You see, our Lord has fulfilled the promise He gave through the prophet Ezekiel. By Jesus’ death, resurrection, and ascension, and by the coming and working of the Holy Spirit, He has given you a new heart of flesh—a genuine heart transplant. He has put His new Spirit—the Holy Spirit—within you. He leads you in walking in His ways and following His decrees. You already dwell in His eternal land. You are already His people, and He is your God. We might even say that God has humanized us. And all of this by sprinkling clean water on you. All of this by cleansing you from all your uncleannesses in your Baptism.

I still remember one vivid story I heard on a podcast a few years back. They interviewed a Christian from Palestine, where Christians are routinely scorned, hunted, hunted down and killed for their faith.

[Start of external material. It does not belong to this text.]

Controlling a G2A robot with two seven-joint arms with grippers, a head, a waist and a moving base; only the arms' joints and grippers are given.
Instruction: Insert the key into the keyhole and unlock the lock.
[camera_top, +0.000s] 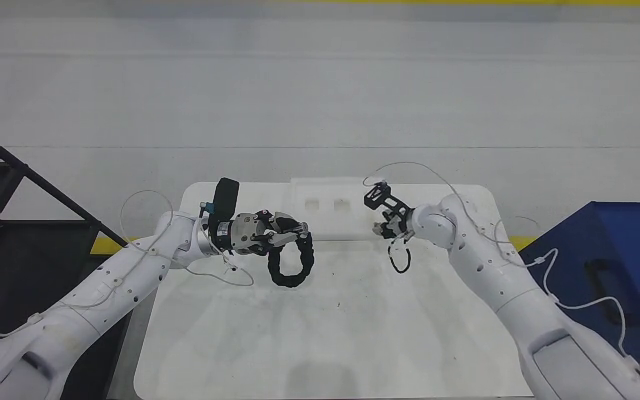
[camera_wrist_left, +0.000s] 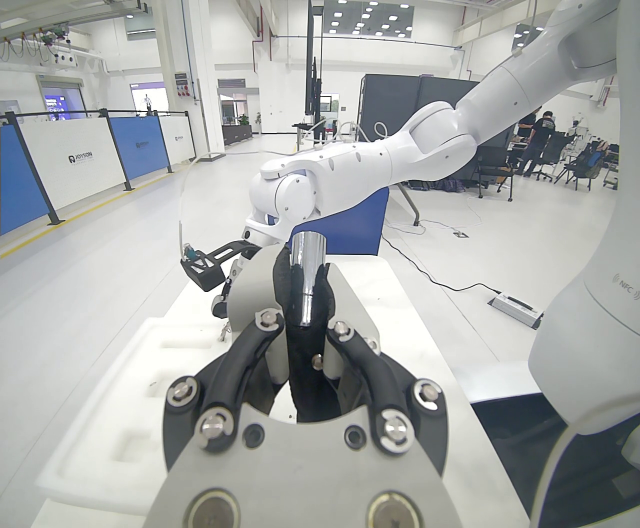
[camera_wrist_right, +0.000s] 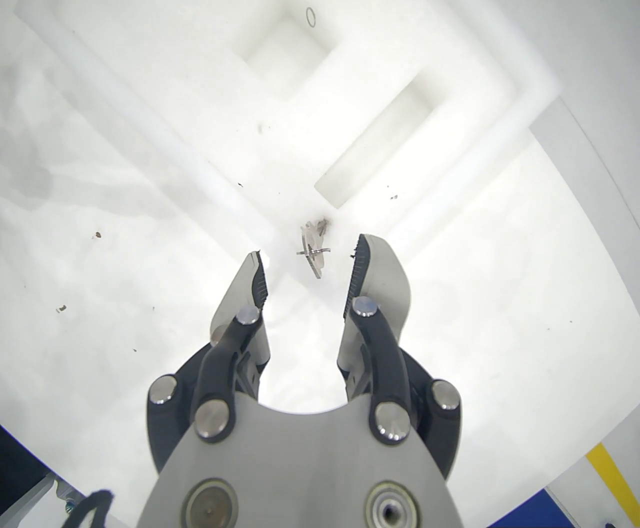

This Palestinian Christian made a bold statement bearing witness to the love of God in Christ. He appealed to the audience not to hate those who persecute and kill Christians. Then he said, “We don’t hate them; we love them; we pray for them.” That’s the Holy Spirit at work through God’s Word.

It’s how Peter exhorts us to live: “Be self-controlled and sober-minded for the sake of your prayers. Above all, keep loving one another earnestly, since love covers a multitude of sins. Show hospitality to one another without grumbling. As each has received a gift, use it to serve one another, as good stewards of God's varied grace.”

You and I have received the greatest gifts—Jesus, the Holy Spirit, faith, and joy. So as we live and serve in this insane and unhinged world, we get to live and serve by the strength that God supplies in the heavenly food of Jesus’ Body and Blood right here on the altar. Thus will we teach transgressors the ways of God. Thus will sinners return to Him. Thus does He restore to us the joy of His salvation and uphold us with His willing spirit. Amen.